Sistem elektoral terpisah yang diterapkan Inggris untuk Muslim, meskipun awalnya membatasi status mereka, justru memicu gerakan separatis yang dipimpin oleh Mohammad Ali Jinnah dari Liga Muslim India. Jinnah mulai menuntut pembentukan negara terpisah bagi populasi Muslim.
Pada tahun 1945, ia dengan tegas menyatakan, "Sudah saatnya Pemerintah Inggris secara definitif memikirkan pembagian India dan pembentukan Pakistan serta Hindustan, yang berarti kebebasan bagi keduanya."
Ketika kekerasan komunal yang mematikan meletus di seluruh India Britania, memakan puluhan ribu korban, pembagian anak benua berdasarkan agama menjadi solusi yang dianggap serius. Akhirnya, pada 14 Agustus 1947, negara Pakistan yang merdeka lahir, disusul India yang merdeka pada 15 Agustus 1947.
Baca Juga: Sains Ungkap Alasan Gurun Raksasa Thar di India Perlahan Menghijau
Dalam pembagian yang tergesa-gesa itu, lebih dari 550 negara kerajaan yang tidak diperintah langsung oleh Inggris diberi pilihan: bergabung dengan India atau Pakistan, atau tetap merdeka.
Negara kerajaan Jammu dan Kashmir, dengan mayoritas penduduk Muslim, dipimpin oleh Maharaja Hari Singh, seorang Hindu. Berbeda dengan kebanyakan penguasa lain, Singh berambisi menjadikan Kashmir negara merdeka. Ia bahkan menandatangani perjanjian standstill dengan Pakistan untuk menjaga hubungan dagang dan perjalanan, namun tidak dengan India.
Namun, di tengah gejolak pasca-pemisahan, Pakistan mulai menekan Kashmir untuk bergabung. Pemberontak pro-Pakistan yang didanai Pakistan merebut sebagian wilayah barat.
Situasi memburuk pada September 1947 saat suku Pashtun dari Pakistan menyerbu Kashmir. Terdesak oleh keadaan, Maharaja Singh meminta bantuan militer India. India bersedia membantu, namun dengan syarat: Kashmir harus bergabung dengan India.
Menghadapi invasi, Singh pun setuju. Pada Oktober 1947, ia menandatangani Instrument of Accession (Instrumen Aksesi), secara resmi menyatukan Kashmir dengan Dominion India.
Kashmir diberikan status khusus dalam konstitusi India, menjamin otonomi kecuali dalam hal komunikasi, urusan luar negeri, dan pertahanan.

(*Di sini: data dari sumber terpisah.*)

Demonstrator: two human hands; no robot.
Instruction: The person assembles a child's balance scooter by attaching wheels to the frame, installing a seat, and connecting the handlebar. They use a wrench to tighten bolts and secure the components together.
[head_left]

Status khusus ini, yang menjadi sumber perdebatan, kemudian dicabut oleh pemerintah India pada Agustus 2019.
Keputusan krusial Maharaja Singh inilah yang menjadi pemicu puluhan dekade konflik mematikan di wilayah sengketa tersebut, termasuk dua perang besar dan pemberontakan yang tak kunjung usai.
Gelombang Kekerasan dan Titik Balik
Pada tahun 1989, seperti dilansir Global Conflict Tracker, Pakistan memanfaatkan gerakan perlawanan di Kashmir yang dikelola India, menghidupkan kembali ketegangan dan kekerasan komunal.
Meskipun ada komitmen terhadap LOC tahun 1999, Perang Kargil pecah ketika tentara Pakistan melintasi garis tersebut. Sejak gencatan senjata tahun 2003, kedua negara rutin bertukar tembakan di perbatasan.
Baca Juga: Bagaimana Suku Sentinel Bisa Menjadi Bagian dari Republik India?
Kekhawatiran perang meningkat setelah serangan Mumbai pada 26 November 2008, menewaskan 166 orang (termasuk 6 warga Amerika), yang disalahkan pada Lashkar-e-Taiba (LeT) yang berbasis di Pakistan.
Optimisme singkat muncul tahun 2014 saat PM India Narendra Modi mengundang PM Pakistan Nawaz Sharif, namun hubungan memburuk pada Agustus 2014 ketika India membatalkan pembicaraan.
Momentum perdamaian terhenti pada September 2016 akibat serangan militan di Uri, menewaskan delapan belas tentara India (serangan paling mematikan dalam dekade), yang dituduhkan pada Jaish-e-Mohammad (JeM). India mengklaim "serangan bedah", sementara Pakistan membantah.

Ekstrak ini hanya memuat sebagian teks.